Психоаналитические концепции в романе
Знакомство Гессе с психоанализом совпало с годами первой мировой войны, вызвавшей в
нем глубокий душевный кризис. В начале 1916 г. состояние Гессе резко ухудшилось, его все чаще
стали посещать депрессия и душевная подавленность. Ему посоветовали обратиться к доктору
Йозефу Лангу, ученику знаменитого психоаналитика Карла Густава Юнга. Лечение состояло из
психоаналитических сеансов, которые обычно длились около трех часов. Помимо того, Ланг
снабжал своего пациента научной литературой — книгами Фрейда, Штекеля, Юнга, которые тот с
жадностью поглощал. В дальнейшем Гессе познакомился и с другими психоаналитиками, в
частности, с К.Г. Юнгом.
Как он сам вспоминал впоследствии, Гессе начал отыскивать вину разлада между собой и
окружающей действительностью, причину своих мук и страданий «не вокруг себя», а «в самом
себе». «Во мне самом должен был обретаться какой-то непорядок, раз я вступил в конфликт со
11
© Н. А. Пермякова. История зарубежной литературы 20 века. НГУ, 2015
всеобщим ходом мироздания». На этом пути психоанализ представлялся ему наиболее
обоснованным методом, который мог помочь разобраться в своей душевной жизни.
Гессе ценил психоанализ не только как эффективный терапевтический метод и даже не
только как средство познания закономерностей душевной жизни и достижения психического
равновесия, но он был ему в значительной мере обязан как художник: «Мой мир, мое здоровье,
моя семья— все полетело к черту. Я научился смотреть на мир с иных позиций, а именно — через
психоанализ … я совершенно заново сориентировал свою психологию». И поскольку описание
«магической действительности» человеческой души превратилось в основополагающую
тенденцию его творчества, то знание закономерностей бессознательных процессов психики
должно было служить важным подспорьем в работе.
В своем понимании процессов, происходящих в психике человека, Гессе во много опирался
на концепцию, разработанную К. Г. Юнгом.
Гессе видел причины европейского кризиса в «овнешвлении» европейского человека, в
потере им установки к «внутренней личности», которая есть душа.. Под влиянием возросшей
технизации жизни и все большего распространения массовых идеалов, а также вследствие
распространения рационалистического мировоззрения европейский человек превращается в
лишенную индивидуальности «стадную особь». Все больше отождествляя себя с системой, со
всем тем, что он есть в своем социальном окружении (Юнг этот направленный вовне образ
личности, ее маску, называл «Персоной»), принимая свою «социальную кожу» за суть своего
существа и вытесняя в бессознательное все больше содержания своей психики, он тем самым
игнорирует огромную часть своей натуры и потому должен со временем прийти в конфликт с
самим собой. По мере того как мы теряем контакт со своей душой и нарушаем необходимое
равновесие психической жизни, агрессивность бессознательного, ущемленного в своих правах и
исходящая от него опасность возрастает – отсюда образ Волка. Поэтому восстановление
гармонии в мире самым прямым образом связано с гармонизацией собственного существа, с
достижением психической целостности, которая гарантирует равновесие и сбалансированность
противолежащих сфер психического механизма — сознания и бессознательного.

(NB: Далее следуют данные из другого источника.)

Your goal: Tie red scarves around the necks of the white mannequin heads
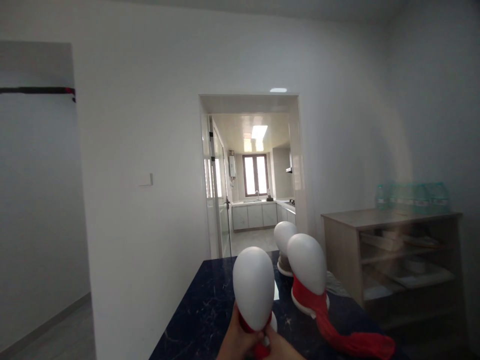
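Observation:
A smooth white mannequin head (254, 285) stands on the dark blue marbled table (198, 305), close to me. Red cloth, apparently a scarf (261, 351), goes around its neck. My left hand (239, 337) is closed at the left and front of the neck, gripping the cloth. From the right, my right hand (281, 346) pinches in at the front of the neck, its fingers partly hidden, also on the red cloth. To the right, a second white head (308, 262) wears a red scarf (322, 312) whose long tail lies across the table.
Behind is a third white head (285, 236) with a grey-brown neck wrap (285, 261). Some greyish cloth (336, 285) lies at the table's right edge. A wooden shelf unit (341, 250) with bottled water (420, 197) stands right. A doorway opens onto a kitchen (255, 215).

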Motion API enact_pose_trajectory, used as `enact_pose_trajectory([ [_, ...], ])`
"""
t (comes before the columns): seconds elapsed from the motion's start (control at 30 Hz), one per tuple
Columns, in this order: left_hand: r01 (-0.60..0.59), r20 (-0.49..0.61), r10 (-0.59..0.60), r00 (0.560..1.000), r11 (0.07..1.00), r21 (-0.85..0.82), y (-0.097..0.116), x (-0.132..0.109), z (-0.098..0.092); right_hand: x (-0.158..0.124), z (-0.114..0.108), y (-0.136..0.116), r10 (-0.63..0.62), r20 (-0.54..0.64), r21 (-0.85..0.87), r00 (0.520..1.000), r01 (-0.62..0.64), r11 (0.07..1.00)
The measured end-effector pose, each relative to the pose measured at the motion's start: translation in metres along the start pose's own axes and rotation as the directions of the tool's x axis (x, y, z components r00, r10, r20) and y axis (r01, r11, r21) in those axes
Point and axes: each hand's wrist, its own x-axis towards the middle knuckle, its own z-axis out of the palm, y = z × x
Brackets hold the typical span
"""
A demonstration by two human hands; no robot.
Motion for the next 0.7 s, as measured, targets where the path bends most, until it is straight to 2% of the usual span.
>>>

Процесс восстановления целостности подразумевает переоценку ценностей — то, что до
сих пор отрицалось, необходимо признать как обязательность и необходимость. А так как
европейский человек на протяжении долгого времени отождествлял себя со своими
«взглядами», с «Персоной», проявлял склонность к обожествлению рационального начала,
преклонялся перед системным мышлением и почти полностью игнорировал чувственную сторону
своей природы, то Гессе указывает на необходимость признания этого противоположного ему
полюса — хтонической, дионисийской сферы своего существа.

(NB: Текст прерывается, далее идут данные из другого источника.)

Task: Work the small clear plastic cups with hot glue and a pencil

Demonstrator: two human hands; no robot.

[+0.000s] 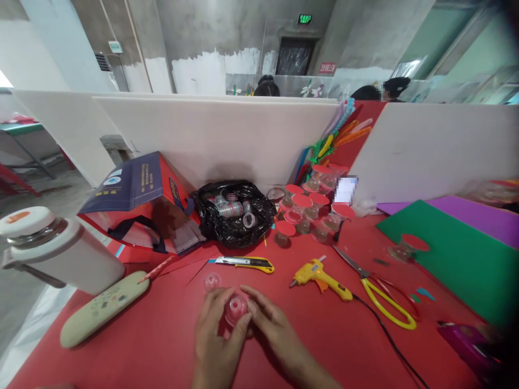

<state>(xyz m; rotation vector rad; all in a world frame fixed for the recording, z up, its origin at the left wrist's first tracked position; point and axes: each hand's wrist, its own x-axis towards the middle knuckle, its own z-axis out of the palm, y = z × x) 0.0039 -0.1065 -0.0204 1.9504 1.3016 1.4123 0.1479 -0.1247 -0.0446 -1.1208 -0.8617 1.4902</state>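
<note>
Between my two hands is a small clear plastic cup [235,312], with the red of the table showing through it. My left hand [217,329] curls round its left side, thumb at the front. From the right, my right hand [270,319] grips the same cup with its fingers and thumb. A similar clear plastic piece [211,281] lies on the red table just beyond my left fingers. Farther off is a yellow utility knife [253,263]. To the right of my hands lies a yellow glue gun [320,277] with a black cord.
A black plastic bag [233,237] holds several clear cups. Cups topped with red discs [302,202] cluster at the back. Scissors [385,302] and a green sheet [438,248] lie right. A thermos [65,251], a pencil case [105,309] and a paper bag [133,183] stand or lie left.
</note>
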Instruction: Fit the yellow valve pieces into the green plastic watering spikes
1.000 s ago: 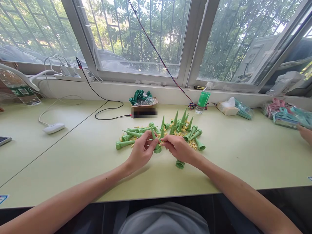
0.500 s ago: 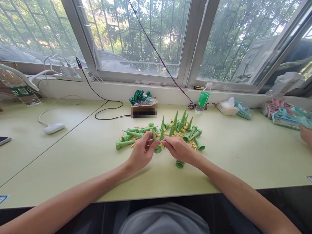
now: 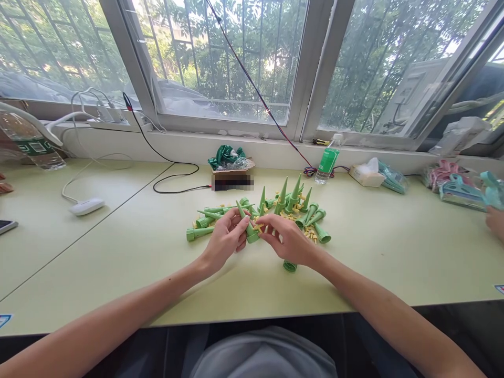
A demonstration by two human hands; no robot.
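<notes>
Left hand (image 3: 225, 240) grip wraps green spike (image 3: 244, 223), now tipped further left; right hand (image 3: 290, 242) grip pinches yellow plug (image 3: 259, 227), brought against spike's wide end.

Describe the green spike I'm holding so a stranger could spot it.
On the pale green desk under the window lies a pile of green plastic cone spikes. At its near edge the left hand grips one spike, the only one lifted off the desk, right hand at its wide end.
</notes>
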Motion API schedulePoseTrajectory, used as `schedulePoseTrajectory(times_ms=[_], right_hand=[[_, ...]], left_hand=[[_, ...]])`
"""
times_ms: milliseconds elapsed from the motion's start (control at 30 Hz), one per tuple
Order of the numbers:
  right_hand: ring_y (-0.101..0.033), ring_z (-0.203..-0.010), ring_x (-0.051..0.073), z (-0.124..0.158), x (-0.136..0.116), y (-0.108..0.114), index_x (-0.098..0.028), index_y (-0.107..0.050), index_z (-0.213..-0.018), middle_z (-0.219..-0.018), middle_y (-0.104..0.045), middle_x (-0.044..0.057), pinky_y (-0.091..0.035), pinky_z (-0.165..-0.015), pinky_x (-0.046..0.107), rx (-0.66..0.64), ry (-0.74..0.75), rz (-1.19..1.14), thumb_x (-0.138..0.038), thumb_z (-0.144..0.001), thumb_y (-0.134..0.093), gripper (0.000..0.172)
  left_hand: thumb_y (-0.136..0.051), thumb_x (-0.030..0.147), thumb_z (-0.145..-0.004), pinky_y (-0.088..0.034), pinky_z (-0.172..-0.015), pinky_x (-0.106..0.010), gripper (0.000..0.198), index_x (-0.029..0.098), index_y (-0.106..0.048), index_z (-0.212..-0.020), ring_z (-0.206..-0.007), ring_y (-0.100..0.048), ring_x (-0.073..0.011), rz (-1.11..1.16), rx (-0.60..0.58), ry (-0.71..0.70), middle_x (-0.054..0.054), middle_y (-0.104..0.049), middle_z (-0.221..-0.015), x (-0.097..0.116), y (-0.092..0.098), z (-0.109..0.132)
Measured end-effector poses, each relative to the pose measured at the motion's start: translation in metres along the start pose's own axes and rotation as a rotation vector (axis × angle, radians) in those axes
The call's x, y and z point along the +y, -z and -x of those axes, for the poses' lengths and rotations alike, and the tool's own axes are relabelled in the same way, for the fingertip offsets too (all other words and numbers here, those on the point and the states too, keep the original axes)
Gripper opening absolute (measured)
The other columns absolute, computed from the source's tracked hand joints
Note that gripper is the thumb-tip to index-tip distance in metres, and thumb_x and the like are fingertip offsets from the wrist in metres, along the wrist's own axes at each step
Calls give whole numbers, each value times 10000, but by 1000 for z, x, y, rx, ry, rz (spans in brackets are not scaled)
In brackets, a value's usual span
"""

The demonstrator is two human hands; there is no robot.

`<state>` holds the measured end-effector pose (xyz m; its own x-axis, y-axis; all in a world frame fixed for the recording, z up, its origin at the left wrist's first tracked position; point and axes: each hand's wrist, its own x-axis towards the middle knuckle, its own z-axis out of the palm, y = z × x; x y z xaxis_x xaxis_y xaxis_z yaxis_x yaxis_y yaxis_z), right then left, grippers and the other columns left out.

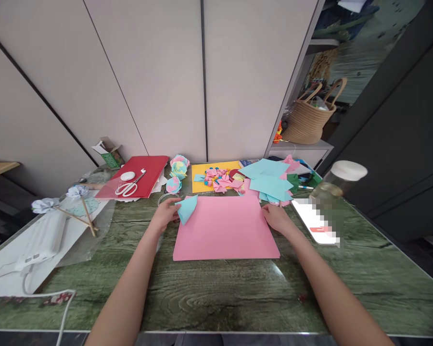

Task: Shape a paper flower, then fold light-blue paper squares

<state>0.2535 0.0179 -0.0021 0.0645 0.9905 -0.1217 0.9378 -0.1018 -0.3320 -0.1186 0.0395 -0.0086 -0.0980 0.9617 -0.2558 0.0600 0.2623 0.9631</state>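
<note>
A stack of pink paper (229, 230) lies flat on the green wood-grain table in front of me. My left hand (165, 214) is at its upper left corner, with the fingers closed on a small folded piece of light blue paper (187, 209). That piece overlaps the pink sheets. At the stack's right edge, near the upper corner, my right hand (275, 217) rests with bent fingers against the paper. Its fingertips are partly hidden, so I cannot tell whether it pinches a sheet.
Behind the stack are a yellow sheet (198, 186) with small pink folded pieces and light blue sheets (270, 185). White scissors (127, 189) lie on a red folder (149, 175). Paper flowers (179, 168) stand beside it. To the right are a phone (312, 221) and a lidded jar (332, 185).
</note>
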Motion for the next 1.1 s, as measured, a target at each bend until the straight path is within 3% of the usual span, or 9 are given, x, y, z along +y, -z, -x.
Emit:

Приблизительно в том же духе поучал юного Кнехта и Магистр Музыки: «Наш долг, —
наставляет он Кнехта, — правильно распознать противоречия, во-первых, как противоречия, а вовторых, как полюсы некоего единства».
Продвижение к цельной личности, к восстановлению внутренней гармонии начинается с
отмежевывания от бессознательной унифицированности массы. Человеку свойственно
отождествлять себя с «Персоной / Маской» — со своим служебным положением, чином, научной
степенью, — одним словом, со всем тем, что он собой представляет во внешнем мире. Причем
«Маска» имеет тенденцию к застыванию. Она как бы отштамповывает личность, лишая ее
возможности дальнейшего развития и совершенствования. Причем, в отождествлении себя с
«Маской» заключены определенные удобства. Во-первых, она защищает
человека от
неожиданностей, ибо «Маска» механистична и тут все заранее известно, а во-вторых, являя собой
следствие компромисса с внешней
действительностью, она обеспечивает человека
расположением и признанием окружения. Единственное, от чего она не способна его защитить,
так это от страха смерти, от сновидений, от кошмаров и навязчивых представлений.
Как следствие отождествления человека с очень ограниченной частью своего «Я», с
«Персоной», начинает активизироваться так называемая «Тень» – в случае Гарри Галлера это
«степной волк». «Волк» – попытка высвобождения чувственного, дионисийского начала из
многовекового ига христианской цивилизации, выражение стремления личности к душевной
свободе. В психологическом плане «волк» символизирует те сферы человеческой психики,
которые считаются вытесненными в подсознание. Важно понять, что развитие «волчьей» стороны
12
© Н. А. Пермякова. История зарубежной литературы 20 века. НГУ, 2015
индивида у Гессе выражает в романе не падение человека, а способствует процессу создания
цельной личности.
Система персонажей романа в контексте «аналитической психологии» К. Г. Юнга
В контексте положений «аналитической психологии» Юнга следует трактовать и других
персонажей «Степного волка».
Практически все персонажи (за исключением самого рассказчика и его тетушки) являются
двойниками друг друга и двойниками самого Гарри Галлера. Так, Пабло воплощает
нереализованные стороны личности Гарри Галера – умение жить чувствами, а не мозгом; умение
поступаться принципами во имя сиюминутного удовольствия.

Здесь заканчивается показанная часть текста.